Exercise :: Only one stretch of the records below should be repeated. It starts with the line containing "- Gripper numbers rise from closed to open" and goes on through the line containing "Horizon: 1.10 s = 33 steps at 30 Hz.", exactly as written.

- Opening Delimiter -

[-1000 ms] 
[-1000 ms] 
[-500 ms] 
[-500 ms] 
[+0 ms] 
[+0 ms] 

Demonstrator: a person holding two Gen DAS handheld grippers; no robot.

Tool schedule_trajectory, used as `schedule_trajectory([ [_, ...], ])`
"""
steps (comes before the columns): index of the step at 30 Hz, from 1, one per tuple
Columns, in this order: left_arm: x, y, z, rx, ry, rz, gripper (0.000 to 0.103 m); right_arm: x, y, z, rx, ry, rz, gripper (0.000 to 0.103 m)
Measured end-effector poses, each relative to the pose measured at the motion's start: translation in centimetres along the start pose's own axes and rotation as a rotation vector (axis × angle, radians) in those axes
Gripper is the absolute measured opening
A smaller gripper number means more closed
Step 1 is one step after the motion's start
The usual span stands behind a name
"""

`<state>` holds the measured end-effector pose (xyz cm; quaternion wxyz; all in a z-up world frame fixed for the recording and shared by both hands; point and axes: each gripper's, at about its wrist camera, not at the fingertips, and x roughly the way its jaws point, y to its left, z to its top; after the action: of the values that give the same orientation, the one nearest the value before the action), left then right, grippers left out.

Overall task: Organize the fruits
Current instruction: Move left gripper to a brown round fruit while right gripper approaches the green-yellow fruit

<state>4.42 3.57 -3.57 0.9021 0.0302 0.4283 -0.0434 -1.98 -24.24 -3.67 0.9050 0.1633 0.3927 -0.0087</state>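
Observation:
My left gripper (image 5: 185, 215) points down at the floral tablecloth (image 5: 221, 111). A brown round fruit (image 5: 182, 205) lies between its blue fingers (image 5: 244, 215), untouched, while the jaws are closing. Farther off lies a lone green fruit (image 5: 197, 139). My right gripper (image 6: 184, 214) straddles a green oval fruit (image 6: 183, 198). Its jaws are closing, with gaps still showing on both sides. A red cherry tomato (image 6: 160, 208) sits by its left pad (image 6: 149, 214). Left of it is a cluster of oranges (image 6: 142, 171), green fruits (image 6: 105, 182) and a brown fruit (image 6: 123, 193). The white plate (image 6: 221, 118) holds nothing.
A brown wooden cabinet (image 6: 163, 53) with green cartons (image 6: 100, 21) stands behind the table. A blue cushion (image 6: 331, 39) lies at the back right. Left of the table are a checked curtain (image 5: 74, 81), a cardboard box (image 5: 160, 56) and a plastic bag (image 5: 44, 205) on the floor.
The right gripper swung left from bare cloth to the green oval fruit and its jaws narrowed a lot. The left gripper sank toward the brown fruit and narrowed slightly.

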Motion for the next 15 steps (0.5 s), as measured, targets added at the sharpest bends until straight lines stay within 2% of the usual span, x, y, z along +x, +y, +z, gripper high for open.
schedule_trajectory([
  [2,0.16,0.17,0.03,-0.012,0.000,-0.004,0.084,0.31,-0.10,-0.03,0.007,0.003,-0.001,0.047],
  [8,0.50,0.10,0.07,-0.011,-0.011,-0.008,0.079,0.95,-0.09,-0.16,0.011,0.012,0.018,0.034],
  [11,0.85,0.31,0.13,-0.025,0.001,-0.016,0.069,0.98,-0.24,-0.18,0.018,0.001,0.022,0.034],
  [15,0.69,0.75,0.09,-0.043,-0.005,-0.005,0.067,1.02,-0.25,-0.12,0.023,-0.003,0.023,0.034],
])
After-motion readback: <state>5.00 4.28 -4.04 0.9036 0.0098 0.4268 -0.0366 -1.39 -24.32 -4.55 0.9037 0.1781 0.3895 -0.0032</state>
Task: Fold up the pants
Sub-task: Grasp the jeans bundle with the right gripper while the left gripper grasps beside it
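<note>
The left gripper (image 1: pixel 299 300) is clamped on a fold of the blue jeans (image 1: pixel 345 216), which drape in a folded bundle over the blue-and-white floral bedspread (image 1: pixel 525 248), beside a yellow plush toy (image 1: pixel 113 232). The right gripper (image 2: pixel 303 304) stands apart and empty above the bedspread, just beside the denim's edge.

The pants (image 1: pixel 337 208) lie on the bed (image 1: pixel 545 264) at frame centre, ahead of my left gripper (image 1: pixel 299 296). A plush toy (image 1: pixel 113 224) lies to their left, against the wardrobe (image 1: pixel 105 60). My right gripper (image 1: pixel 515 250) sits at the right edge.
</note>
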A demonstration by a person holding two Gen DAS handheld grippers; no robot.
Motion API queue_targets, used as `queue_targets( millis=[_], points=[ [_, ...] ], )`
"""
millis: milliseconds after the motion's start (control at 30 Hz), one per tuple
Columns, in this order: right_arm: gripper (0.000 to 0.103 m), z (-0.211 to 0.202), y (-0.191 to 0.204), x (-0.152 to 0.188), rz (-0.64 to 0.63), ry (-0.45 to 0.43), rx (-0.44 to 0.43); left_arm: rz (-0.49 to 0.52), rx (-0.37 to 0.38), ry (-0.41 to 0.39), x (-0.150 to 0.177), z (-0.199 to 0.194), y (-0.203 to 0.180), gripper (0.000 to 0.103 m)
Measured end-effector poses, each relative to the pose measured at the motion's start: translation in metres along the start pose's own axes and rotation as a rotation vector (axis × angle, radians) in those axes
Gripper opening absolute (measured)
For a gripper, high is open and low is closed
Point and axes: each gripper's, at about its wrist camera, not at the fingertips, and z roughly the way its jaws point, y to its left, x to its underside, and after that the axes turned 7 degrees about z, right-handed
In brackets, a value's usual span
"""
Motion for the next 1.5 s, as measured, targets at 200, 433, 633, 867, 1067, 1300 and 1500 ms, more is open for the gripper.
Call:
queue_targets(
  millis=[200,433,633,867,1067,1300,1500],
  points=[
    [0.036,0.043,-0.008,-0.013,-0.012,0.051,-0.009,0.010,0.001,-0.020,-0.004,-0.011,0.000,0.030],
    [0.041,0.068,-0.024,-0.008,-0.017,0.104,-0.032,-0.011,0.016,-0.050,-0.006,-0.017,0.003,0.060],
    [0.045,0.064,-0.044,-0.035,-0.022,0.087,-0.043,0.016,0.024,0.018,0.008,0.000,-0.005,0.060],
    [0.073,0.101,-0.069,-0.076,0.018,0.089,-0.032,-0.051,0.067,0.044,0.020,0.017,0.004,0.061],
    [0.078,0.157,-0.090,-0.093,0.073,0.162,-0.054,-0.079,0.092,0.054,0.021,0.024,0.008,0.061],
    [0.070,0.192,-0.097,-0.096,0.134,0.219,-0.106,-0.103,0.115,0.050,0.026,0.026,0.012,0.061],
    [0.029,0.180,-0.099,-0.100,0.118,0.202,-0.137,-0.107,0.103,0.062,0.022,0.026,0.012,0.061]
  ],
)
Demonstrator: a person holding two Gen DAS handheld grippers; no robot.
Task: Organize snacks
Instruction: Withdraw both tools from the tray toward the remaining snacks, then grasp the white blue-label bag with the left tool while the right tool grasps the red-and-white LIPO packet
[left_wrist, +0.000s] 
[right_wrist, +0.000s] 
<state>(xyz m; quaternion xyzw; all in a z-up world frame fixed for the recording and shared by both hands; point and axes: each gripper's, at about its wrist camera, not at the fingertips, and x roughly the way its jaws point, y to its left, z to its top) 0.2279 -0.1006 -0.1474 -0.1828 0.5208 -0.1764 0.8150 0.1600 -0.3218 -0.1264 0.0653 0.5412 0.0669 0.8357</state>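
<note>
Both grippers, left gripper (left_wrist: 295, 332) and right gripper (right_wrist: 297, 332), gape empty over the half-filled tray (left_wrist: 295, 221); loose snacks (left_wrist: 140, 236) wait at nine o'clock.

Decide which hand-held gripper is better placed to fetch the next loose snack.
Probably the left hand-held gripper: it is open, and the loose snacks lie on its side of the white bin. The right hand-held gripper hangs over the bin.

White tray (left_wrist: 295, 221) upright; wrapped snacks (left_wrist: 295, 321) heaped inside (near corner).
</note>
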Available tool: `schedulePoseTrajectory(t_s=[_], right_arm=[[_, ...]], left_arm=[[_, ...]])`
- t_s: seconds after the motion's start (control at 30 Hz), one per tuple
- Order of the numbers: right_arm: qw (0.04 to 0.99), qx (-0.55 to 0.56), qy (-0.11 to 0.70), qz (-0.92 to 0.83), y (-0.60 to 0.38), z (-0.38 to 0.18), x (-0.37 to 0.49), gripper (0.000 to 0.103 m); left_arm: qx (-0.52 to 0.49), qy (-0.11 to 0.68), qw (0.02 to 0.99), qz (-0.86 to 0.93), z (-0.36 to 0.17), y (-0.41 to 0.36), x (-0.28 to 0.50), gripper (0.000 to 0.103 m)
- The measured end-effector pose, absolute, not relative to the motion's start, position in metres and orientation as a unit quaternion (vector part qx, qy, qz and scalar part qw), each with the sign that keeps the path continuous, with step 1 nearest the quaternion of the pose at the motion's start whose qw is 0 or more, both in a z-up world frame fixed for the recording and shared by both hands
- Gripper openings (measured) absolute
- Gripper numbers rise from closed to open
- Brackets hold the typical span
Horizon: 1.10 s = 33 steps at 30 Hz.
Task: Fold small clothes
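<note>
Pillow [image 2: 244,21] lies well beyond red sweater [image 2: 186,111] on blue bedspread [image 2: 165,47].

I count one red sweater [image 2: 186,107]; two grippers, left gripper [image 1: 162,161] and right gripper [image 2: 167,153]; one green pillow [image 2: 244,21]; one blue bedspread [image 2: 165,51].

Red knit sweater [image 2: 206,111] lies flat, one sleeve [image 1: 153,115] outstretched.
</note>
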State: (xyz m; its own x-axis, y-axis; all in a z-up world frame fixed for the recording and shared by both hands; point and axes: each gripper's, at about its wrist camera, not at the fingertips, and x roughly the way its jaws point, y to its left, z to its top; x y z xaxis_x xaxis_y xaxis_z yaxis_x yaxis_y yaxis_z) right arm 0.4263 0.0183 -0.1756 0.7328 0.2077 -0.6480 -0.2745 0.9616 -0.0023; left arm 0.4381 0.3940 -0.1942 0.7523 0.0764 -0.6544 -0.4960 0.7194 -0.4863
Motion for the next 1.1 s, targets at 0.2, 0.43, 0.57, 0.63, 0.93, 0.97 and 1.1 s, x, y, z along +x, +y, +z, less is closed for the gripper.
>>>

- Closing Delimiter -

Output for this exercise ::
- Gripper numbers rise from closed to open
- Brackets hold the typical span
Horizon: 1.10 s = 33 steps at 30 Hz.

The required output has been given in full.